Do tyrosine kinase inhibitors benefit patients with mutant inoperable NSCLC?

This study evaluated whether patients with unresectable non-small-cell lung cancer (NSCLC) having genetic mutations could benefit from first-line treatment with tyrosine kinase inhibitor (TKI) therapy. The data showed that TKIs could be a good option for these patients.

NSCLC is the most common form of lung cancer. NSCLC is responsible for around 85% of all lung cancer diagnoses. Standard treatment for advanced NSCLC involves surgical removal of solid tumors and chemoradiotherapy (CRT). CRT involves administering both chemotherapy (CT) and performing radiation therapy (RT). Tumors that cannot be removed surgically (unresectable) can be difficult to treat. For patients with unresectable tumors, CRT is the standard treatment.

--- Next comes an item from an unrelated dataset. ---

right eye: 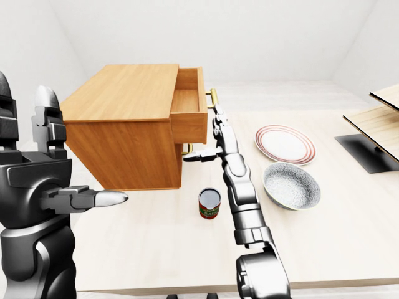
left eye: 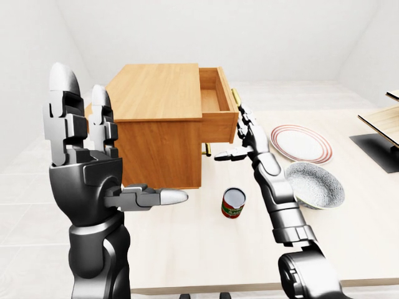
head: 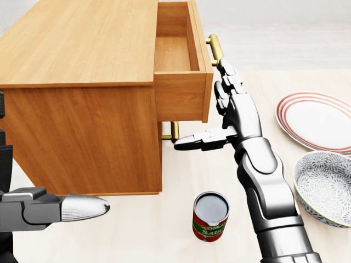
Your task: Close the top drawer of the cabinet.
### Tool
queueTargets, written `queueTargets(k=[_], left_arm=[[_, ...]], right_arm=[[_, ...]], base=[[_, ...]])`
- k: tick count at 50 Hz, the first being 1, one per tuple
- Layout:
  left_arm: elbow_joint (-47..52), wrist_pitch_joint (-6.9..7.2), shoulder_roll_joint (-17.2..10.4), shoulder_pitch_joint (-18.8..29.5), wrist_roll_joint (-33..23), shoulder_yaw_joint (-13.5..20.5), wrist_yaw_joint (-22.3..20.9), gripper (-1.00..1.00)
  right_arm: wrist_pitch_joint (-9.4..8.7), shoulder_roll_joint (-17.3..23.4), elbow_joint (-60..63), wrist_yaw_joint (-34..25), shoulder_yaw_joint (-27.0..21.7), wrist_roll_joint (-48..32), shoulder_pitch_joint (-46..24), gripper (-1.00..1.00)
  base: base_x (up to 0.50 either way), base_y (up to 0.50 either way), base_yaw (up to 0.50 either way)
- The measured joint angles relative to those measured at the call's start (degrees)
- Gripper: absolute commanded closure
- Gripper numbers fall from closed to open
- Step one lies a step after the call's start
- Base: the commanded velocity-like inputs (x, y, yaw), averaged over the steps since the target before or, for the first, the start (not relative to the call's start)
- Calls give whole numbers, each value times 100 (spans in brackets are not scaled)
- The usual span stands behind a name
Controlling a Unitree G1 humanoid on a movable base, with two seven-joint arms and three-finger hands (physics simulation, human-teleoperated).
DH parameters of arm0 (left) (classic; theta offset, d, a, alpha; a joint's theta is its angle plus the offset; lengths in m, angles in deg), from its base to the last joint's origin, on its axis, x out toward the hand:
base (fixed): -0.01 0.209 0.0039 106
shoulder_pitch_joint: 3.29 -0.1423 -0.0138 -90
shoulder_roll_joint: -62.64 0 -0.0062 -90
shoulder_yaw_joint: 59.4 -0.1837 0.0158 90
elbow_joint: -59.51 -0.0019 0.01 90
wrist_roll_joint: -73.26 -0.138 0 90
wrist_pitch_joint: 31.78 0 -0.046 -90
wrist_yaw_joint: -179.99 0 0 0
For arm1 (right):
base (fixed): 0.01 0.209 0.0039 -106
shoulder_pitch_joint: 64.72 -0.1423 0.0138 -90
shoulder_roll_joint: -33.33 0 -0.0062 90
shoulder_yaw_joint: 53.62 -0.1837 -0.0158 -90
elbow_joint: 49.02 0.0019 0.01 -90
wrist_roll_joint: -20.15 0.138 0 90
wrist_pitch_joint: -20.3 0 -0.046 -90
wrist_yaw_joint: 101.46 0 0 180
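Fingers of the silver-and-black right hand (head: 233, 112) are held spread and upright, with the thumb stretched out sideways toward the head view's left; nothing is gripped. Just to that hand's left the light wooden top drawer (head: 184, 66) is seen pulled out of the wooden cabinet (head: 82, 98), its brass bar handle (head: 216, 48) standing just above the fingertips (head: 224, 67); contact with the drawer face cannot be told. Below the hand a red-labelled tomato sauce can (head: 210, 216) is set on the pale table (head: 164, 230). To its right a red-rimmed white plate (head: 318, 120) and a grey patterned bowl (head: 324, 187) are placed. The left hand (left eye: 81, 162) is raised well apart, fingers extended and empty
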Motion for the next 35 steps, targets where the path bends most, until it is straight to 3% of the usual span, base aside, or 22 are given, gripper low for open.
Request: queueTargets(k=[15,35], left_arm=[[0,0,3,-12,-8,-11,-13,-100],[31,0,7,-1,-3,-21,-16,-100]], right_arm=[[14,-116,-91,-4,9,-19,-103,-100],[278,-354,-424,-148,94,-5,-257,-100]], base=[[1,0,1],[1,0,1]])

Genetic mutations (abnormalities) in the epidermal growth factor receptor (EGFR) can lead to NSCLC. EGFR helps cancer cells grow and spread faster. EGFR TKIs, such as gefitinib (Iressa) and erlotinib (Tarceva), are drugs used to block the activity of these proteins. TKI is a type of targeted therapy that works by blocking the growth of cancer cells. However, whether patients with unresectable NSCLC and gene mutations could benefit from first-line treatment with TKIs therapy is still unclear.

This study involved 81 patients with unresectable stage III NSCLC who had genetic mutations. All patients received TKI targeted therapy.

The average survival without cancer worsening was 13.87 months. The average overall survival was 41.47 months. 91% of the patients were alive after 1-year, 80.3% were alive after 2-years, 56.1% were alive after 3-years, 45.5% were alive after 4-years and 32.5% were alive after 5-years.

After first-line TKIs therapy, 7 patients (8.6%) were re-evaluated as eligible for surgery and proceeded to surgery. Younger female non-smokers tended to have a better prognosis with longer survival without cancer progression and overall survival.

This study concluded that TKIs could be a good option for patients with mutant stage III unresectable NSCLC.

The sample size was very small and the follow-up time was very short. This study only included patients from 2 institutions in China. This might limit the conclusions.